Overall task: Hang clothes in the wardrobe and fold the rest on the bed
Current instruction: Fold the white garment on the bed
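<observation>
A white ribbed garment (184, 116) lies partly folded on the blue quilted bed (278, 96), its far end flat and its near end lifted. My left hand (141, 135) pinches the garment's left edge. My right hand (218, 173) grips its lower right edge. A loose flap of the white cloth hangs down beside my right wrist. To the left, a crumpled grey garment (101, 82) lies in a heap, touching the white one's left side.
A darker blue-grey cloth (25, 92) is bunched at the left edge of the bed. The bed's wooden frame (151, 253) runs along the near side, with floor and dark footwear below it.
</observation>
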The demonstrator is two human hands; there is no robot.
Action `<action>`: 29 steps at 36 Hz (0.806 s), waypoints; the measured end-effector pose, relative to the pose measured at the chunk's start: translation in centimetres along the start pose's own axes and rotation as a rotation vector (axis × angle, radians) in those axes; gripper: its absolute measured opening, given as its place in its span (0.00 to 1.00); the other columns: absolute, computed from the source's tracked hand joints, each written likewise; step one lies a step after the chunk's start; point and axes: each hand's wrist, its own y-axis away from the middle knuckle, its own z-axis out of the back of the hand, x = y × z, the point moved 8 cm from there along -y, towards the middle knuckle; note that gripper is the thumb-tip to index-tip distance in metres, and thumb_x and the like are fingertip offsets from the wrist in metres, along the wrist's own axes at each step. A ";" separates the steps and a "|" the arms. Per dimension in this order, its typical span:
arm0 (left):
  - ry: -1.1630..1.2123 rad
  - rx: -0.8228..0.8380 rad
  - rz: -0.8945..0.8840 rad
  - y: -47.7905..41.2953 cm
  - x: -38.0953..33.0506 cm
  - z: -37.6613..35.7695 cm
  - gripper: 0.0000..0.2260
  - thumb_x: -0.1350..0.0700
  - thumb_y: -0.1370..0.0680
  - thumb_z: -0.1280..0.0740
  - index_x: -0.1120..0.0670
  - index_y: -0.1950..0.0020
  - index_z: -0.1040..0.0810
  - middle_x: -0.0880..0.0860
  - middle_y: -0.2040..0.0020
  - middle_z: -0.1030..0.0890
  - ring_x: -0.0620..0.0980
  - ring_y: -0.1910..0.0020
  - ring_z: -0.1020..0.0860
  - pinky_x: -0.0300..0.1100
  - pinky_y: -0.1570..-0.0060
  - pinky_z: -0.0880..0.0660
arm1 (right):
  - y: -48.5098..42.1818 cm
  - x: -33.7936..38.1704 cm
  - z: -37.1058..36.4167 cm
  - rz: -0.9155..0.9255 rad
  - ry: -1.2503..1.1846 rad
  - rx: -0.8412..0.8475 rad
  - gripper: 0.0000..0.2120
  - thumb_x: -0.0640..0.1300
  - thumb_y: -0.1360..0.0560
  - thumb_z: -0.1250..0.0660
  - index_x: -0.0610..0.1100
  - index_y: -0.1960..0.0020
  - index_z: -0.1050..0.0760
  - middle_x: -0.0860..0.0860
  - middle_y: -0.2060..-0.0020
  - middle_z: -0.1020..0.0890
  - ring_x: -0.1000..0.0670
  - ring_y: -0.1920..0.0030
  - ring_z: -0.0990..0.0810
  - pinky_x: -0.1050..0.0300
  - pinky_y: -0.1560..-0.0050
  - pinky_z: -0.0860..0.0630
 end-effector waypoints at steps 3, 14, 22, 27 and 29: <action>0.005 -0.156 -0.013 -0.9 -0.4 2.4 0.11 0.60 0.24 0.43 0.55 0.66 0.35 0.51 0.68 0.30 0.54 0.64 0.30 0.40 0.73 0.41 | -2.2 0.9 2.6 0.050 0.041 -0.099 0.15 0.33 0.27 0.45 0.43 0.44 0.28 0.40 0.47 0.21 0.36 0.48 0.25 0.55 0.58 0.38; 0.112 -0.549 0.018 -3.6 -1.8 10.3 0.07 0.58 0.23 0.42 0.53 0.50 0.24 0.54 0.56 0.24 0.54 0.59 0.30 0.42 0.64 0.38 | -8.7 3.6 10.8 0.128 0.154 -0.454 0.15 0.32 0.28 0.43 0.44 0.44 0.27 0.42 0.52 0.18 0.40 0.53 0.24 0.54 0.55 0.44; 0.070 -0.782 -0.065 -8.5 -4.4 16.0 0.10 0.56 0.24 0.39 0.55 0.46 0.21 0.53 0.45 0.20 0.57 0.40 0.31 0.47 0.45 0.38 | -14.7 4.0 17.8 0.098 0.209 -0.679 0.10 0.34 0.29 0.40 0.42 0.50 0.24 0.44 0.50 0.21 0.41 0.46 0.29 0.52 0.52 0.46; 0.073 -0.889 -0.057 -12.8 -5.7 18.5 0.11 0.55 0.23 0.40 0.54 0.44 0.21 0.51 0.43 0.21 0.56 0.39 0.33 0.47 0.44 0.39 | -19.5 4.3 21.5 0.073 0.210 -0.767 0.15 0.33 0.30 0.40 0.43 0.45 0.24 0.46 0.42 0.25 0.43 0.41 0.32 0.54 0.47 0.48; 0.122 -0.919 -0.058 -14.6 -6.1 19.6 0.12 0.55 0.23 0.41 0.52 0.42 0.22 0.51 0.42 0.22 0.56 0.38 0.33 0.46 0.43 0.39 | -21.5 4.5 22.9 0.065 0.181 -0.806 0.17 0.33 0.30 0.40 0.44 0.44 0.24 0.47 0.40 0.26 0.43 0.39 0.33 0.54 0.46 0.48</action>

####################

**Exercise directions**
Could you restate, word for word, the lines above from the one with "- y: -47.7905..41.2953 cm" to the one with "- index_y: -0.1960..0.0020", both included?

**Answer to this problem**
  - y: -47.7905..41.2953 cm
  - x: -38.0953..33.0506 cm
  - z: -37.6613..35.7695 cm
  - gripper: 0.0000..0.2260
  - thumb_x: -0.1350..0.0700
  - thumb_y: -0.1370..0.0680
  - thumb_z: -0.1280..0.0740
  - index_x: -0.1120..0.0670
  - index_y: -0.1950..0.0020
  - index_z: -0.1040..0.0810
  - middle_x: -0.0880..0.0860
  - middle_y: -0.2040..0.0020
  - middle_z: -0.1030..0.0890
  - ring_x: -0.0620..0.0980
  - ring_y: -0.1910..0.0020
  - ring_z: -0.1020..0.0860
  - pinky_x: -0.0300..0.1100
  - pinky_y: -0.1570..-0.0060
  - pinky_z: -0.0880..0.0660
arm1 (right):
  - y: -48.5098..42.1818 cm
  - x: -33.7936..38.1704 cm
  - z: -37.1058..36.4167 cm
  - rz: -0.9155..0.9255 rad
  - ry: -1.2503..1.1846 rad
  - rx: -0.8412..0.8475 rad
  - gripper: 0.0000..0.2120
  - thumb_x: -0.0640..0.1300
  - thumb_y: -0.1360..0.0560
  - thumb_z: -0.1250..0.0660
  - index_x: -0.0610..0.1100
  - index_y: -0.1960..0.0020

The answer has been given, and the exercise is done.